◆ Instructions for the task: Set down a true copy of the data, with all pictures left out.

◆ Data to use:

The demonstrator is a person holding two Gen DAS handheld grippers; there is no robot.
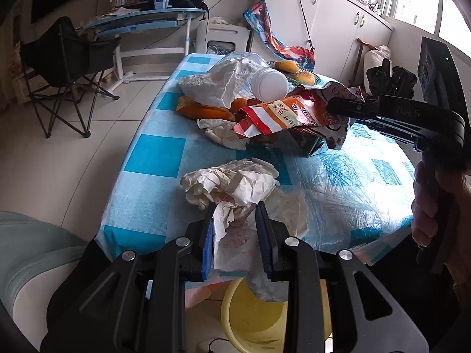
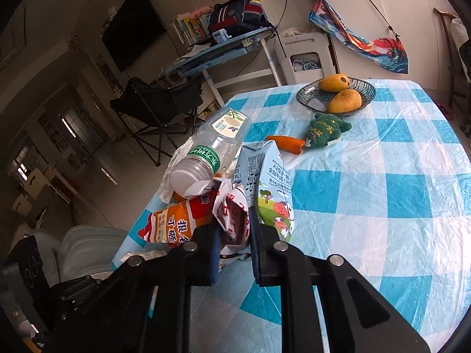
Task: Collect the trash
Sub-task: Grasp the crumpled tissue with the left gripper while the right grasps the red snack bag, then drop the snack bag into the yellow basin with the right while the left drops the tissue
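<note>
Step in hand: pickup, both tools loaded. My left gripper [image 1: 234, 209] is clamped on the crumpled paper wrapper [image 1: 232, 185], centre of the left view at the near table edge. My right gripper [image 2: 234, 229] pinches the orange snack bag [image 2: 179, 220] by its torn end, lower centre of its view. Both point steeply downward. Next, I judge: lift clear, carry to the yellow bin [image 1: 253, 314] at bottom, then release.

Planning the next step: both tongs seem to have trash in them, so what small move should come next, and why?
Probably swing the left tongs, clamped on the crumpled paper, back over the yellow bin just below the table edge and release; the right tongs already pinch the orange wrapper.
</note>
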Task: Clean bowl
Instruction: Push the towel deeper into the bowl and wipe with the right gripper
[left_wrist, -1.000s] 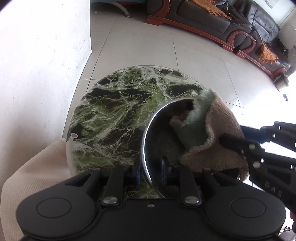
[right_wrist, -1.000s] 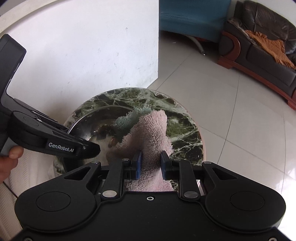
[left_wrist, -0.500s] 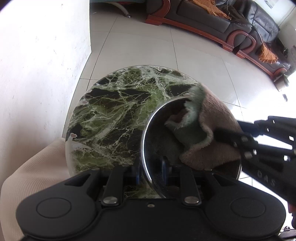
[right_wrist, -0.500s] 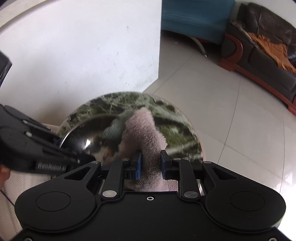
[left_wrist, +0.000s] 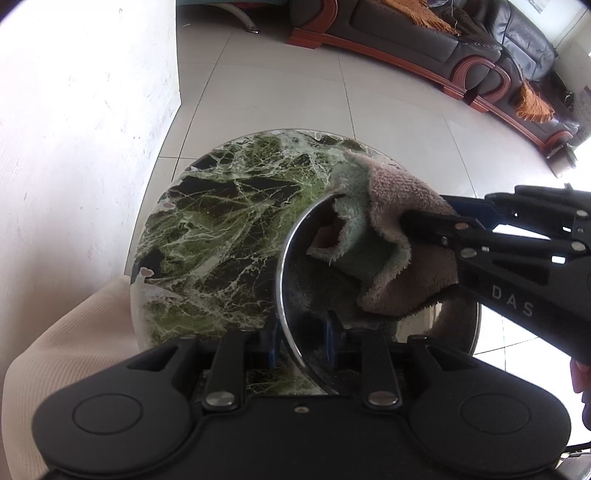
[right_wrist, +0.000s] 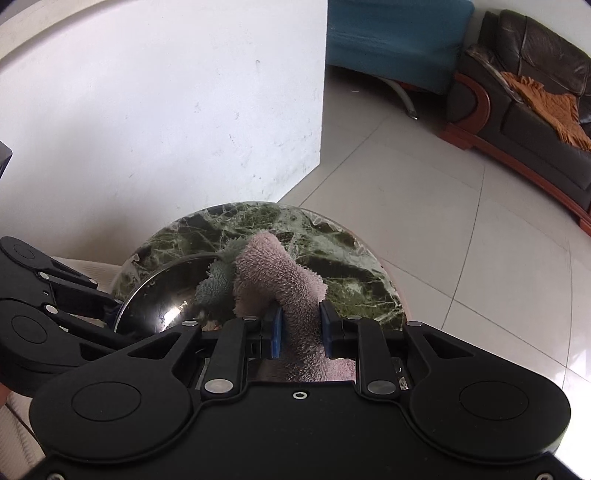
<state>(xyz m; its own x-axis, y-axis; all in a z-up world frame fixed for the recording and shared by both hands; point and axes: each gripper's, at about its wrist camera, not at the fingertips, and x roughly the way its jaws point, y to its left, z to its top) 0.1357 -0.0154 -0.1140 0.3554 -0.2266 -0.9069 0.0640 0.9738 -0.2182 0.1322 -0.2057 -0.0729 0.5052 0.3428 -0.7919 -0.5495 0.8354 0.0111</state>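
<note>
Bowl (left_wrist: 295, 280) stands on the marble table (left_wrist: 221, 229), its rim between the narrow jaws of my left gripper (left_wrist: 301, 341), which have just opened a little. My right gripper (right_wrist: 300, 328) pinches the cloth (right_wrist: 273, 273) that hangs into the bowl.

Both hand-held units: matte black plastic bodies w/ two round raised discs per side, silver screw heads on linkage arms. Left gripper (left_wrist: 301, 341) & right gripper (right_wrist: 299, 328) each have blue pads on black fingers. White "DAS" lettering on right unit's side, seen from left cam. Bit of a hand at far right edge.
</note>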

◆ Finished exercise:
The demonstrator is a person holding two Gen DAS handheld grippers; there is no robot.
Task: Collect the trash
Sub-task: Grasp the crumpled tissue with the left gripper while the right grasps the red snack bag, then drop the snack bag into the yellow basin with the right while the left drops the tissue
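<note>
Step in hand: pickup, both tools loaded. My left gripper [image 1: 234, 209] is clamped on the crumpled paper wrapper [image 1: 232, 185], centre of the left view at the near table edge. My right gripper [image 2: 234, 229] pinches the orange snack bag [image 2: 179, 220] by its torn end, lower centre of its view. Both point steeply downward. Next, I judge: lift clear, carry to the yellow bin [image 1: 253, 314] at bottom, then release.

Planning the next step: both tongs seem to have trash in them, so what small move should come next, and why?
Probably swing the left tongs, clamped on the crumpled paper, back over the yellow bin just below the table edge and release; the right tongs already pinch the orange wrapper.
</note>
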Task: Clean bowl
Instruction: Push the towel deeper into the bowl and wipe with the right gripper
[left_wrist, -1.000s] 
[right_wrist, -1.000s] 
[left_wrist, -0.500s] 
[right_wrist, -0.500s] 
[left_wrist, +0.000s] 
[right_wrist, +0.000s] 
<state>(xyz m; its own x-axis, y-axis; all in a z-up world frame fixed for the recording and shared by both hands; point and axes: each gripper's, at about its wrist camera, not at the fingertips, and x roughly the way its jaws point, y to its left, z to its top) 0.1357 -0.0154 -0.1140 0.3554 -0.2266 -0.9069 0.0640 0.9738 -0.2182 0.1322 -0.2057 -0.0729 0.5052 0.3428 -0.7919 -0.5495 0.8354 0.0111</state>
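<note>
Bowl (left_wrist: 295, 280) stands on the marble table (left_wrist: 221, 229), its rim between the narrow jaws of my left gripper (left_wrist: 301, 341), which have just opened a little. My right gripper (right_wrist: 300, 328) pinches the cloth (right_wrist: 273, 273) that hangs into the bowl.

Both hand-held units: matte black plastic bodies w/ two round raised discs per side, silver screw heads on linkage arms. Left gripper (left_wrist: 301, 341) & right gripper (right_wrist: 299, 328) each have blue pads on black fingers. White "DAS" lettering on right unit's side, seen from left cam. Bit of a hand at far right edge.
</note>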

This concludes the answer.